== Prompt ==
Only the lines that contain the string "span" belong in the answer; pull them from the records.

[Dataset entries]
....
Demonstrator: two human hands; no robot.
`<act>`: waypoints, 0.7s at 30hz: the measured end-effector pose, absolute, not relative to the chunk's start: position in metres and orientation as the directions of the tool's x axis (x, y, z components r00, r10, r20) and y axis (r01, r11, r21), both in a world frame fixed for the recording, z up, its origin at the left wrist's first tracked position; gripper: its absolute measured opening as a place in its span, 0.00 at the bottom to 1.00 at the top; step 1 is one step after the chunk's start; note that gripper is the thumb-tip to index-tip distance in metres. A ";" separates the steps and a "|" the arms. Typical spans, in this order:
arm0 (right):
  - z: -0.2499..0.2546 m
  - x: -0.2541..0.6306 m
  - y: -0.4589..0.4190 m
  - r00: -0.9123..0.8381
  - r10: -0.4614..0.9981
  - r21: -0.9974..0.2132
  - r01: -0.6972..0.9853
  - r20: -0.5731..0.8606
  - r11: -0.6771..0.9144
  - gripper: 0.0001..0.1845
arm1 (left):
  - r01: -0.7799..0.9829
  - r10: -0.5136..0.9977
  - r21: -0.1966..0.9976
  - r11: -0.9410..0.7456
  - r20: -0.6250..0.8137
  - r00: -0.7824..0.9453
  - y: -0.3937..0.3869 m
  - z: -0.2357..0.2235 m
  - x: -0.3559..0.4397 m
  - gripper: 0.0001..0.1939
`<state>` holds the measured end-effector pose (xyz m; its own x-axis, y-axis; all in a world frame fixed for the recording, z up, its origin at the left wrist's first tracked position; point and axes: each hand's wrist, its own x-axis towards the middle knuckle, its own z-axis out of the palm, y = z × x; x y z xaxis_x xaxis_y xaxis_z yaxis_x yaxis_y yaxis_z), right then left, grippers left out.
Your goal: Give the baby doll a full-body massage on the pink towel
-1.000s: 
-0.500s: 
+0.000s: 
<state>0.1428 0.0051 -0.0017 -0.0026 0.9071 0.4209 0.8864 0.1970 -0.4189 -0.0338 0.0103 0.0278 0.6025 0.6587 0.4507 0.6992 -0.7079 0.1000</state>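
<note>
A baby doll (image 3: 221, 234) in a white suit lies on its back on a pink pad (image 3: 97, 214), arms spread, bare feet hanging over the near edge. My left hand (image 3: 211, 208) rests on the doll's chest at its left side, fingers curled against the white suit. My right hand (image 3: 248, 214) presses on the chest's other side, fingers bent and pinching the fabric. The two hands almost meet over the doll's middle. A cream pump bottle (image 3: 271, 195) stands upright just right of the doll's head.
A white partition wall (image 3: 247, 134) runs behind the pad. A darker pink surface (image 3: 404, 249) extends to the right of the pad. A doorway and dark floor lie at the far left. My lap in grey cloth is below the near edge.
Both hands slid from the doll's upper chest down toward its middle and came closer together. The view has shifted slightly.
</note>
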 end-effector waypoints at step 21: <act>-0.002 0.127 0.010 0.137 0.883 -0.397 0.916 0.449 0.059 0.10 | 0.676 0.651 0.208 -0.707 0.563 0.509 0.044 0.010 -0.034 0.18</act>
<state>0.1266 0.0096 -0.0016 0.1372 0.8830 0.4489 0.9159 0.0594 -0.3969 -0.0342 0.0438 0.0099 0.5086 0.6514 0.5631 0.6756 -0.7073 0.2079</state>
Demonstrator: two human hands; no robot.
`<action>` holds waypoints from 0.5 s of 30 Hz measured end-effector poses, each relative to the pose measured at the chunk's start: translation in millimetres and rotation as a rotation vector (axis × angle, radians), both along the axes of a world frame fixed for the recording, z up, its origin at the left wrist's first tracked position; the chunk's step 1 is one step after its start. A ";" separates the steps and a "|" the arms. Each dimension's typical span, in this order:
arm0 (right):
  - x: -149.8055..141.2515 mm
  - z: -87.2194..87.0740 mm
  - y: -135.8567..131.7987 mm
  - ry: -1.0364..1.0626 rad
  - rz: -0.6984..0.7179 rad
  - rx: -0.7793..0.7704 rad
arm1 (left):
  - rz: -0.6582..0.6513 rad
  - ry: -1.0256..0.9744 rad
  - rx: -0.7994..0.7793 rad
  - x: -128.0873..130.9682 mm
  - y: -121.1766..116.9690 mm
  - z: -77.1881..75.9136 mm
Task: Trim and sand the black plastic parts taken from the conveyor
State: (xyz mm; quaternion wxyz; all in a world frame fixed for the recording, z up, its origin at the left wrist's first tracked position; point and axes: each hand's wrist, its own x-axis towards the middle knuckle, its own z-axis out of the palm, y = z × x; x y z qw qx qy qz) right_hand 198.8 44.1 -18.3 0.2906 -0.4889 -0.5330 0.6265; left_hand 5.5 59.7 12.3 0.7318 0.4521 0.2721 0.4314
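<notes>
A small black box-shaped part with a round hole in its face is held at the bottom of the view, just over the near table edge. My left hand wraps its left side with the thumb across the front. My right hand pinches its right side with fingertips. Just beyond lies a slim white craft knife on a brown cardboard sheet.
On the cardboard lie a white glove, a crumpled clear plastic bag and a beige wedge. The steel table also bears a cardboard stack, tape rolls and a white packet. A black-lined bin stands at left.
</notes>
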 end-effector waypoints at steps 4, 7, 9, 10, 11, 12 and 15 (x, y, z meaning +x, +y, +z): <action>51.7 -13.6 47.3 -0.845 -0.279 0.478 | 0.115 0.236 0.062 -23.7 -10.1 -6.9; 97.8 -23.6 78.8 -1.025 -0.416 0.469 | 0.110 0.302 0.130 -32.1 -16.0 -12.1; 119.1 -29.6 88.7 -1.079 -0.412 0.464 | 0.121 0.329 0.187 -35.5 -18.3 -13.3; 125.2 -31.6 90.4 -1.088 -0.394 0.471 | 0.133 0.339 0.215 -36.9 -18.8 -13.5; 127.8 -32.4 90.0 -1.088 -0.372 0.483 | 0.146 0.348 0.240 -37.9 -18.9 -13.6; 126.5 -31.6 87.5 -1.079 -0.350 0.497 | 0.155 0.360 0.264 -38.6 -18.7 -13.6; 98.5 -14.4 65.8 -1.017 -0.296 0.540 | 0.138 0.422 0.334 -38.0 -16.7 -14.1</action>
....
== Answer section ==
`<act>`: waypoints, 0.7s at 30hz: the measured end-effector pose, absolute, not relative to the chunk's start: position in metres and orientation as the directions of the tool's x axis (x, y, z components r00, r10, r20) and y axis (r01, r11, r21), both in a world frame fixed for the recording, z up, its origin at the left wrist's first tracked position; gripper: its absolute measured opening as a place in its span, 0.00 at the bottom to 1.00 at the top; step 1 is one step after the chunk's start; note that gripper is the thumb-tip to index-tip distance in metres. A ";" separates the steps and a "|" the arms. Typical spans, in this order:
`<action>` holds waypoints from 0.5 s of 30 Hz measured end-effector poses, each relative to the pose measured at the chunk's start: translation in millimetres and rotation as a rotation vector (axis × angle, radians), both along the axes of a world frame fixed for the recording, z up, its origin at the left wrist's first tracked position; the chunk's step 1 is one step after its start. A ";" separates the steps and a "|" the arms. Each dimension's typical span, in this order:

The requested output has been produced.